History of Virginia - Civil War

Civil War

Virginia began a convention about secession on February 13, 1861 after six states seceded to form the Confederate States of America on February 4. Unionist members blocked secession but, on April 15 Lincoln called for troops from all states still in the Union in response to the firing on Fort Sumter. That meant Federal troops crossing Virginia on the way south to subdue South Carolina. On April 17, 1861 the convention voted to secede. The Confederacy rewarded the state by moving the national capital from Montgomery, Alabama to Richmond in late May—a decision that exposed the Confederate capital to unrelenting attacks and made Virginia a continuous battleground. Virginians ratified the articles of secession on May 23. The following day, the Union army moved into northern Virginia and captured Alexandria without a fight, and controlled it for the remainder of the war.

The first major battle of the Civil War occurred on July 21, 1861. Union forces attempted to take control of the railroad junction at Manassas, but the Confederate Army had moved its forces by train to meet the Union.
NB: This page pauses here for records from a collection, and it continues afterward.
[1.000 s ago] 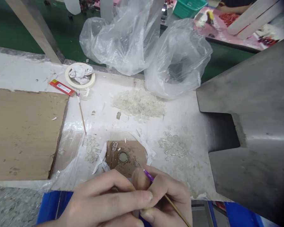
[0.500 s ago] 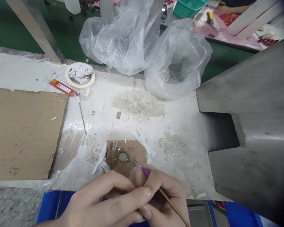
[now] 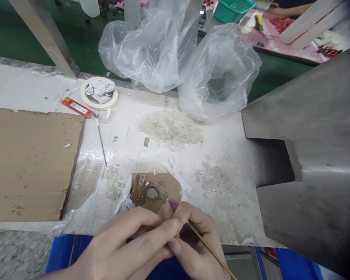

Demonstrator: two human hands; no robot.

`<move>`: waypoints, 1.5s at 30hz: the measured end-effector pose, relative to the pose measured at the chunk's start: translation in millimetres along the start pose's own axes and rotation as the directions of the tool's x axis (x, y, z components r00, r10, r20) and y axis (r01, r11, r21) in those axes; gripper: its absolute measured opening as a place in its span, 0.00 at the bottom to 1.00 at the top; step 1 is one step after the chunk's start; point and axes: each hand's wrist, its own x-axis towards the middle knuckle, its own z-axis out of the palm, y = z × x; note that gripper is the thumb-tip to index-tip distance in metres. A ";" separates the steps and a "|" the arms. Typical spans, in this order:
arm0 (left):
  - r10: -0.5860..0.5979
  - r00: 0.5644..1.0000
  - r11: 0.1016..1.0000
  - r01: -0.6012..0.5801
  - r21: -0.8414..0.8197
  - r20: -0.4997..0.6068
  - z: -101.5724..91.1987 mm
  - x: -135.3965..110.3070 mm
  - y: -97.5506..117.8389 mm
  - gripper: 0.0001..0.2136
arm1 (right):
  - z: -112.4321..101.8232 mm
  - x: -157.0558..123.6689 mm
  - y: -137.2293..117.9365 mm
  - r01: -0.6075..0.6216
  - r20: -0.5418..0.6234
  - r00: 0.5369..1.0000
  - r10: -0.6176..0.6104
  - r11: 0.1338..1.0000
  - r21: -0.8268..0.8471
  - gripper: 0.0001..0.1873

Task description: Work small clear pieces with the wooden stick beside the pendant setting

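Note:
My right hand (image 3: pixel 196 237) is closed round a thin wooden stick tool (image 3: pixel 210 252) with a purple collar and a fine pointed tip. The tip points towards a brown cardboard piece (image 3: pixel 167 182) at the table's front. My left hand (image 3: pixel 125 245) is closed in a pinch, its fingertips meeting those of my right hand. Whatever lies between them is hidden by the fingers. On the cardboard sits a small round disc with a beaded rim (image 3: pixel 152 193). A small clear piece (image 3: pixel 141 179) rests behind it.
Clear chips form a large pile (image 3: pixel 172 128), with smaller heaps to the right (image 3: pixel 213 179) and left (image 3: pixel 113 182). Further left are a second stick tool (image 3: pixel 101 142), a tape roll (image 3: pixel 114 102), a red box (image 3: pixel 77 107) and a cardboard sheet (image 3: pixel 29 167). A metal housing (image 3: pixel 317 116) stands right.
My right hand and the stick tool have shifted slightly left. My left hand has moved a little with it, and the fingertips remain together.

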 end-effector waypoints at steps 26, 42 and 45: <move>-0.003 0.948 0.676 -0.232 0.699 0.318 -27.2 122.7 -84.0 0.09 | -92.2 0.7 23.6 0.094 -0.325 0.843 -0.428 0.713 -0.695 0.16; -0.100 0.989 0.760 0.007 0.650 0.107 -19.2 134.2 -84.3 0.25 | -41.8 5.9 47.6 0.261 0.047 0.945 -0.323 0.659 -0.705 0.08; -0.109 0.993 0.896 0.081 0.436 0.038 -32.6 115.8 -78.3 0.25 | -39.1 4.6 41.3 0.271 -0.033 0.929 -0.369 0.738 -0.617 0.09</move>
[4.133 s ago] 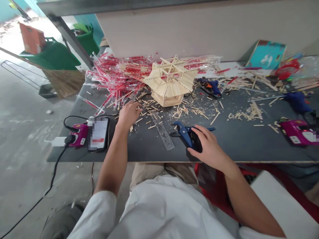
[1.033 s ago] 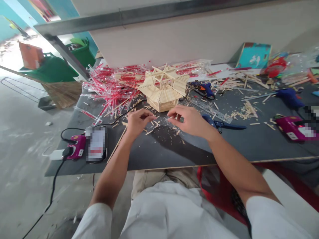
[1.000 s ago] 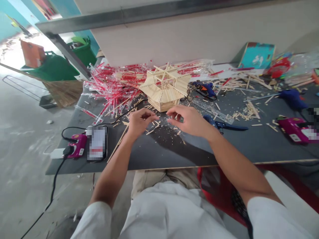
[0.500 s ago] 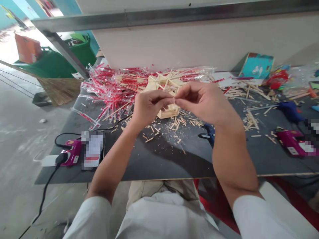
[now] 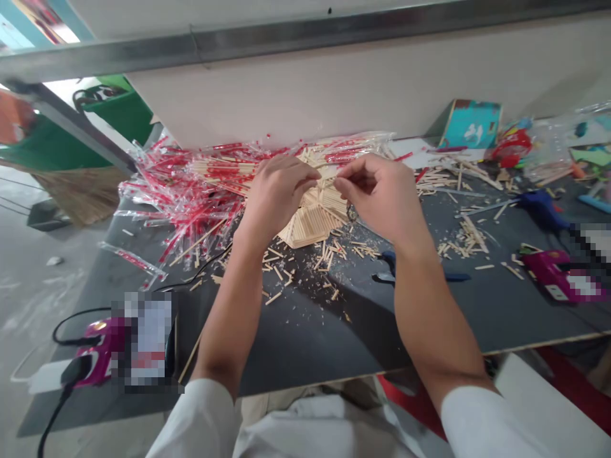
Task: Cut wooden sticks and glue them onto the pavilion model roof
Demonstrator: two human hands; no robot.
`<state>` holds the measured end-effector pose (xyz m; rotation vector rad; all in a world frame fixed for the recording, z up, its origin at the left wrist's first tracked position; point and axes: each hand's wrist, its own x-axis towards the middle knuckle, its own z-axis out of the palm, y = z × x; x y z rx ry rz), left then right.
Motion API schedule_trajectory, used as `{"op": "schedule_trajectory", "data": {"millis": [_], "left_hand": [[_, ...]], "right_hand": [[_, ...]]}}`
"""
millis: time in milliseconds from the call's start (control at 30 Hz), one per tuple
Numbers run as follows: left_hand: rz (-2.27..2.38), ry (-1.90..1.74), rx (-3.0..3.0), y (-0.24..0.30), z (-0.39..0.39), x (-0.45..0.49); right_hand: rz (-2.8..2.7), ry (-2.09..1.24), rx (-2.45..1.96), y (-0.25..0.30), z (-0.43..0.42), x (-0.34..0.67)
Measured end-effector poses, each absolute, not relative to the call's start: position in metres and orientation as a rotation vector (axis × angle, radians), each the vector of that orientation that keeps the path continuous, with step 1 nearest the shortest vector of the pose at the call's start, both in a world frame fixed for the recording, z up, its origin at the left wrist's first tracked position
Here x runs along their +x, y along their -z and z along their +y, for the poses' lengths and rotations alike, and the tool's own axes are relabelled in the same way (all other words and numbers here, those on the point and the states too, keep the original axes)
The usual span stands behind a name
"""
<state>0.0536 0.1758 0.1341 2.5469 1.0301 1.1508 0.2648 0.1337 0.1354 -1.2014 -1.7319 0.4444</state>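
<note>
A model built of thin wooden sticks (image 5: 310,224) stands on the dark table, its slatted base in plain sight and its upper part partly behind my fingers. My left hand (image 5: 279,194) is bent over its left side, fingers and thumb drawn together near the top. On the other side my right hand (image 5: 384,197) is pinched, thumb against forefinger, close to the model's upper sticks. Whatever either pinch holds is too small or hidden to make out. A narrow gap separates the fingertips of the two hands.
Red-and-clear plastic wrappers (image 5: 181,197) pile up at the left. Stick offcuts (image 5: 329,254) litter the table. Blue-handled pliers (image 5: 387,267) lie by my right forearm, a blue glue gun (image 5: 541,207) farther right. A phone (image 5: 150,337) and magenta power strip (image 5: 102,346) lie front left.
My fingertips, earlier meeting in front of the model, are now apart, over its upper part. The base shows more. The whole view has shifted and tilted.
</note>
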Motion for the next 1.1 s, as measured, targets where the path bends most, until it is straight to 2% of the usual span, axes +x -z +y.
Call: {"op": "schedule_trajectory", "data": {"millis": [600,867,1100], "left_hand": [[0.929,-1.126,2.549,-0.125,0.184,0.057],[0.93,-1.113,2.586,-0.125,0.184,0.059],[0.941,-1.096,2.649,-0.129,0.184,0.06]], "right_hand": [[-1.762,-0.453,-1.215,-0.14,0.128,0.256],[-1.786,-0.625,-1.191,-0.132,0.138,0.263],[-1.828,-0.583,-1.237,-0.131,0.143,0.262]]}}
The Confederates won the First Battle of Manassas (known as "Bull Run" in Northern naming convention). Both sides mobilized for war; the year went on without another major fight.

Men from all economic and social levels, both slaveholders and nonslaveholders, as well as former Unionists, enlisted in great numbers. The only areas that sent few or no men to fight for the Confederacy had few slaves, a high percentage of poor families, and a history of opposition to secession, were located on the border with the North, and were sometimes under Union control.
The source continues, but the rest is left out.